# BRIEF
From the entries below, say how many lines carry the word "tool", and give nothing but the number.
Segment Start: GIVEN INFORMATION
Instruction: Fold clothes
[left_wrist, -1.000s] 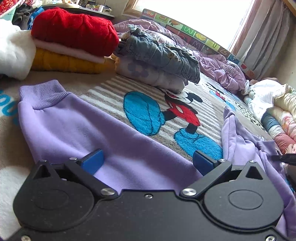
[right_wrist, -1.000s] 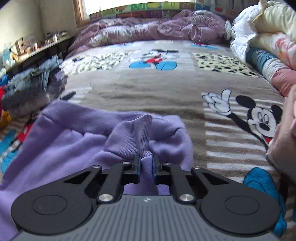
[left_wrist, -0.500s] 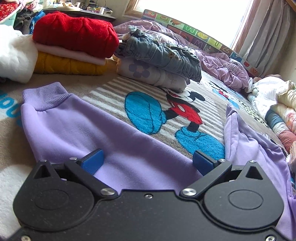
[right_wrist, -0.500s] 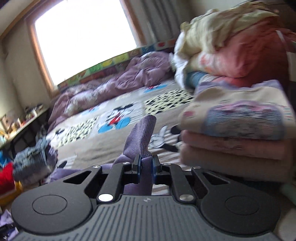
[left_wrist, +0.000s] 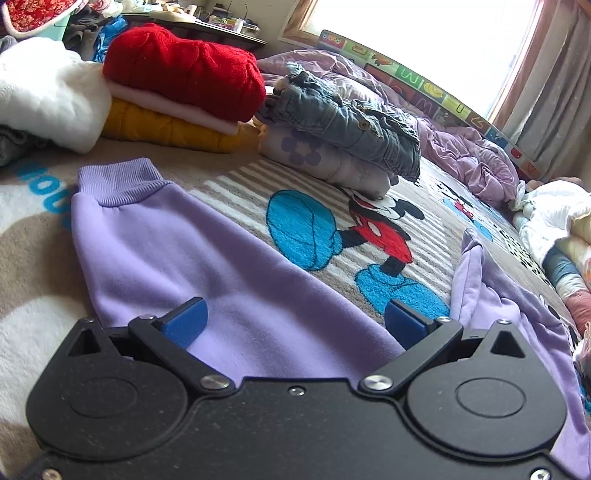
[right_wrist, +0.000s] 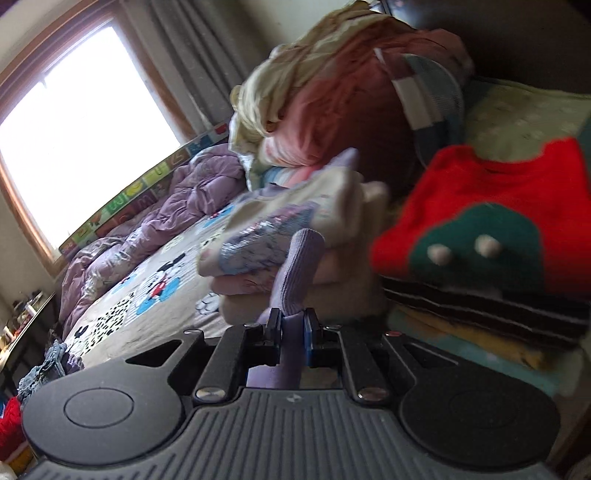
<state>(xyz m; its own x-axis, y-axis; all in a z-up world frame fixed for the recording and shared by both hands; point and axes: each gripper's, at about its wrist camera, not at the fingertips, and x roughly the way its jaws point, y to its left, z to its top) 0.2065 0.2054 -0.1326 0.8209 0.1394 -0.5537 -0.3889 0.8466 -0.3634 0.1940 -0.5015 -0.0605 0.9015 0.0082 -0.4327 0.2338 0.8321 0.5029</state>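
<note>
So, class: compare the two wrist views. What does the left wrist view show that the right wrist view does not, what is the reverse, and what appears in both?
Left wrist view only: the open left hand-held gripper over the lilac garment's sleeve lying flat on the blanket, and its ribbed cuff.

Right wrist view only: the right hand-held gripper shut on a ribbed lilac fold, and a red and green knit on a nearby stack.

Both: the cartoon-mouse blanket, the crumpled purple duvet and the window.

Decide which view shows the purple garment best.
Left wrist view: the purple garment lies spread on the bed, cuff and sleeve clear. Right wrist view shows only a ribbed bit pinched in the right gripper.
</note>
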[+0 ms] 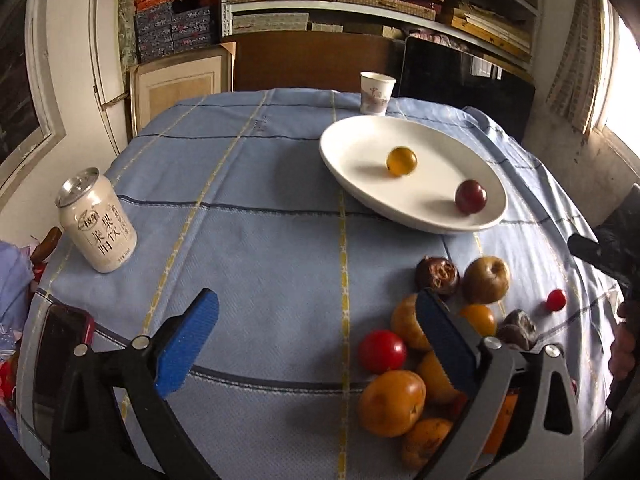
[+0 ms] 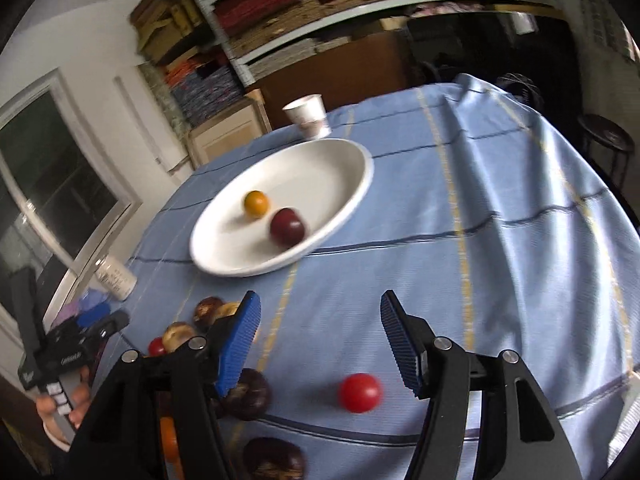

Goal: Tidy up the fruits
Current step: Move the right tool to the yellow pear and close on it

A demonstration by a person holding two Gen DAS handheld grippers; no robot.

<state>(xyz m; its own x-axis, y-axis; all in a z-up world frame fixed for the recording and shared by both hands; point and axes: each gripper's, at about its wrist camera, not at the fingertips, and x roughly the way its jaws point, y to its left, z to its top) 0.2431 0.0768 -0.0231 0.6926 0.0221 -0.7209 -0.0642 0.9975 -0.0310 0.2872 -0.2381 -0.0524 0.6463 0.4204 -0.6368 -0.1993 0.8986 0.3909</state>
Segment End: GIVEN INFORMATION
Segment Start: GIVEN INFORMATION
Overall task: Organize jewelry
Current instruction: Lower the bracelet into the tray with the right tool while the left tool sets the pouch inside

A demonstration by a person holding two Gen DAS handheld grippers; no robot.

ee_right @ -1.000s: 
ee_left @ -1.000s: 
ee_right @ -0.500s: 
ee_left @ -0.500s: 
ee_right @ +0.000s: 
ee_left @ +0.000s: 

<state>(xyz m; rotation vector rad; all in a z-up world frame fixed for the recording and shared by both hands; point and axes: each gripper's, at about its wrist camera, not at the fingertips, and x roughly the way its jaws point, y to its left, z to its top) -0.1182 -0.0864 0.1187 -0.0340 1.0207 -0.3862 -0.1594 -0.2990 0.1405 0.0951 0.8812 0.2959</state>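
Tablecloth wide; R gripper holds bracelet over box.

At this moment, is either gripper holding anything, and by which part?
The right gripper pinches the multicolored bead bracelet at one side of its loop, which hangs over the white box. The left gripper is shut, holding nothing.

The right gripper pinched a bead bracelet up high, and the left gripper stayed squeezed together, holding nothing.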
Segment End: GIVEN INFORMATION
# RESPONSE
2